Much of my writing celebrates the beauty of the natural world, how lovely, precious, and vulnerable it is. But sometimes, that love spills over into grief. So the old stones, and the old story, seemed illuminated by our current crisis, and, in turn, those ancient words seemed to express something necessary, and powerful, and, in the end, with the potential for hope.
Gaia at Ely Cathedral
She seems to float, lit up with her own light, slowly turning, blue and blooming with clouds as we walk up, look up, small before her.
While above our steps, the familiar painted roof rolls on, telling its painted story, from the tree, and the garden, on towards this
fathomless shining beauty, the ‘all’ that was so very good in that beginning. Now as she turns we see how she hangs below the story’s last scenes – the gift of a beloved child held on his mother’s lap, held forward towards us, loved and given and giving, and the wounded golden king, who gives still.

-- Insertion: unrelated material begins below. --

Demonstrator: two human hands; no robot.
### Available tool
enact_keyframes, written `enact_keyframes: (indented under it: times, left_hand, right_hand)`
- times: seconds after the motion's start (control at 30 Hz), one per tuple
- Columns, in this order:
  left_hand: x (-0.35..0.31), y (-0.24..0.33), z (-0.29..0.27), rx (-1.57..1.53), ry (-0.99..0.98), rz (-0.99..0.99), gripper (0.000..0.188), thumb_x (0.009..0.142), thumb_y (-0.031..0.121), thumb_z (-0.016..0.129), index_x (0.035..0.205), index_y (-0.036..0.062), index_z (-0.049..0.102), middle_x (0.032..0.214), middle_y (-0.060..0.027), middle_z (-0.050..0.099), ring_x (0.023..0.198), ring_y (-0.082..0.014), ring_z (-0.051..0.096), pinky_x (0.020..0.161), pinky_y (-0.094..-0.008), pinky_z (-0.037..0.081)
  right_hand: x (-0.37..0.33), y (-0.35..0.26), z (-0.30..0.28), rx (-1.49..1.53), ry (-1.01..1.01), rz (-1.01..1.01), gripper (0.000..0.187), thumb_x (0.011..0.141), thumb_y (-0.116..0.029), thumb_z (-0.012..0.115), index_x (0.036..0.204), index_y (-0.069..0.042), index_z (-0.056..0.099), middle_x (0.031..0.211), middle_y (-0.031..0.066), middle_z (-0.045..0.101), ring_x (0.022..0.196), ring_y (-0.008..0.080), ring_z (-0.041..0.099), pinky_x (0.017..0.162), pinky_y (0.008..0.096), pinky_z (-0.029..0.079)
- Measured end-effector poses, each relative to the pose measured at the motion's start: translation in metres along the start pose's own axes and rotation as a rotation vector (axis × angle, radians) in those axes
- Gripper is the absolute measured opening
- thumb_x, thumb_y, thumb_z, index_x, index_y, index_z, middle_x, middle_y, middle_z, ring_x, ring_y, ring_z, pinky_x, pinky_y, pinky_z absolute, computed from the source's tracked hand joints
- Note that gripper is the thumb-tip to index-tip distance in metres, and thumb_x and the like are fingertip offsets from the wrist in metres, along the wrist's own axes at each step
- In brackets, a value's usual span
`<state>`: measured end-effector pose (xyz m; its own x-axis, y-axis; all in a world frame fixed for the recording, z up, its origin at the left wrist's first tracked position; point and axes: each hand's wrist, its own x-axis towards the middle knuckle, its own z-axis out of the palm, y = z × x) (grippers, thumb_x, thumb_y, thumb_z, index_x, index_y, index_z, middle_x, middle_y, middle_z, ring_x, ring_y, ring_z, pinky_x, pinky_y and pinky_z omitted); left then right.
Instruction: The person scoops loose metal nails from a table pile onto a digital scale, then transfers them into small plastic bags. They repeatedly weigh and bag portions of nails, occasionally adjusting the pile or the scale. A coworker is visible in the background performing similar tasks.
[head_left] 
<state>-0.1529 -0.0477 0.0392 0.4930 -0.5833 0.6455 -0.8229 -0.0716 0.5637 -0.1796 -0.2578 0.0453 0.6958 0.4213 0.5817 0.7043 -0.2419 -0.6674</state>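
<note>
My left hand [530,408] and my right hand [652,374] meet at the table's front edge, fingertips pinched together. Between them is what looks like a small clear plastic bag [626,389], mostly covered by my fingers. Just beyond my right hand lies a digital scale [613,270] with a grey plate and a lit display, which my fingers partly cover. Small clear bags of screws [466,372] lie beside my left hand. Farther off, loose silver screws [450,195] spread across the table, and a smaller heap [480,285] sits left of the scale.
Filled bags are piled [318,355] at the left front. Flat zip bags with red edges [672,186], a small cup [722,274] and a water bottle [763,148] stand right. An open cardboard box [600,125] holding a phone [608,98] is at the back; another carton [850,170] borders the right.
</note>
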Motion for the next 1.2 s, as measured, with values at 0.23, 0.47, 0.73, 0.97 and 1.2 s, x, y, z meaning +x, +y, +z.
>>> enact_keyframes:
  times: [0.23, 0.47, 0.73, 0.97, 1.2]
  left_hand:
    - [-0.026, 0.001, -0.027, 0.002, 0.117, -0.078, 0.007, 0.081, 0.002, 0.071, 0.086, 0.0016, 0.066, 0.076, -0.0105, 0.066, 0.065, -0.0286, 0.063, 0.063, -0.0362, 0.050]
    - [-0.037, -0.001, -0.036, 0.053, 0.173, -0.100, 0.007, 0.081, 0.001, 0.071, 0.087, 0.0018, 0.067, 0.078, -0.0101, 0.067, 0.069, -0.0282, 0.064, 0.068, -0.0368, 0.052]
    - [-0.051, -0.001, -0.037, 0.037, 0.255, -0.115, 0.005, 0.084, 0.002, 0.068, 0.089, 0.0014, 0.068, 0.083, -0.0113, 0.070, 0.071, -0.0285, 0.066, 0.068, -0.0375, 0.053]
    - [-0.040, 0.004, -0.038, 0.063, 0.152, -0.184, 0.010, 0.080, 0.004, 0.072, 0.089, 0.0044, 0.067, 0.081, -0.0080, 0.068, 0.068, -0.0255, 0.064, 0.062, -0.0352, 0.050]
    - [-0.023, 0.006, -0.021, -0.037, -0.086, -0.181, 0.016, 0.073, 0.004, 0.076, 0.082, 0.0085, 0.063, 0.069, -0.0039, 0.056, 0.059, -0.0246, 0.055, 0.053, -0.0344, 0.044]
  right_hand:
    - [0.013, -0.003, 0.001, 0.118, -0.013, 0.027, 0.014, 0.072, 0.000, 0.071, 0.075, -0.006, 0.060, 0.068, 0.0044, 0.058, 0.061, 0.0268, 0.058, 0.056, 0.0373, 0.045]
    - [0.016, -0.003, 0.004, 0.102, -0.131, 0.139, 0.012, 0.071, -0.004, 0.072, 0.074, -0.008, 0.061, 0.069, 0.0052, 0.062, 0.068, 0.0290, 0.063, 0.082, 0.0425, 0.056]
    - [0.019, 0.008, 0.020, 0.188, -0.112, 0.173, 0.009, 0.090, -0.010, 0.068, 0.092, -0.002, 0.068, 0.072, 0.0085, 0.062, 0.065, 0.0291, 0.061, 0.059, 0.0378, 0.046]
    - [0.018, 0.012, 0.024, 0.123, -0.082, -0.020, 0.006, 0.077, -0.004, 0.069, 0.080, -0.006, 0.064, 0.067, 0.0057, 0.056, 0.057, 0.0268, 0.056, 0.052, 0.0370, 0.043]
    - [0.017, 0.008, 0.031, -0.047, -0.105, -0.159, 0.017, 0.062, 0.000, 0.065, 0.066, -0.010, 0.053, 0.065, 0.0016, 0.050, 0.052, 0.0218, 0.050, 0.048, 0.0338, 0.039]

And below, below hangs the whole shining Earth, dazzling, vast with sea, turning and flowering with clouds from the southern ice-shine, melting although we do not see her weep,
And the land, those small green swathes and swags, are dressed in white too, a veil of vapour, while the deserts spread brown and red above our eyes.
The lands are small, countries seem tales we tell. What is certain is this one great flow – ocean and ice and cloud – and the unseen winds that bear them through our blue, breathing air.
And the people stand beneath her, lit by ice, and hold up their hands as if to carry her, or hold her, or save her from falling.
How beautiful it is. How strange and wondrous that we should be creatures who live within so much living perfection.
And as she turns slowly under the child and the king, I wonder, what do those familiar words mean now, ‘the sins of the world’, as the stain of our reckless harm seeps through the blue and green, through all this living glory,
And is there any hope in our waking up to beauty with grief and loss, even as dust and ashes float across the sky, across us all, late as we are in our repenting?
And is there hope, hope that we might be granted this grace – time for amendment of life, to tend the garden with its leaves and fruit, shining and greening, to take part in the work of loving and healing, of restoration, of making all things new.
Yesterday was the Autumn Equinox, and now, today, there is more dark than light. Yesterday, too, in the UK, there were announcements from politicians about measures to slow the spread of the virus. We are still experiencing pandemic, and six months to the day the first lockdown began. Many will be feeling anxious about the thought of the winter ahead. It feels as if the world grows smaller again.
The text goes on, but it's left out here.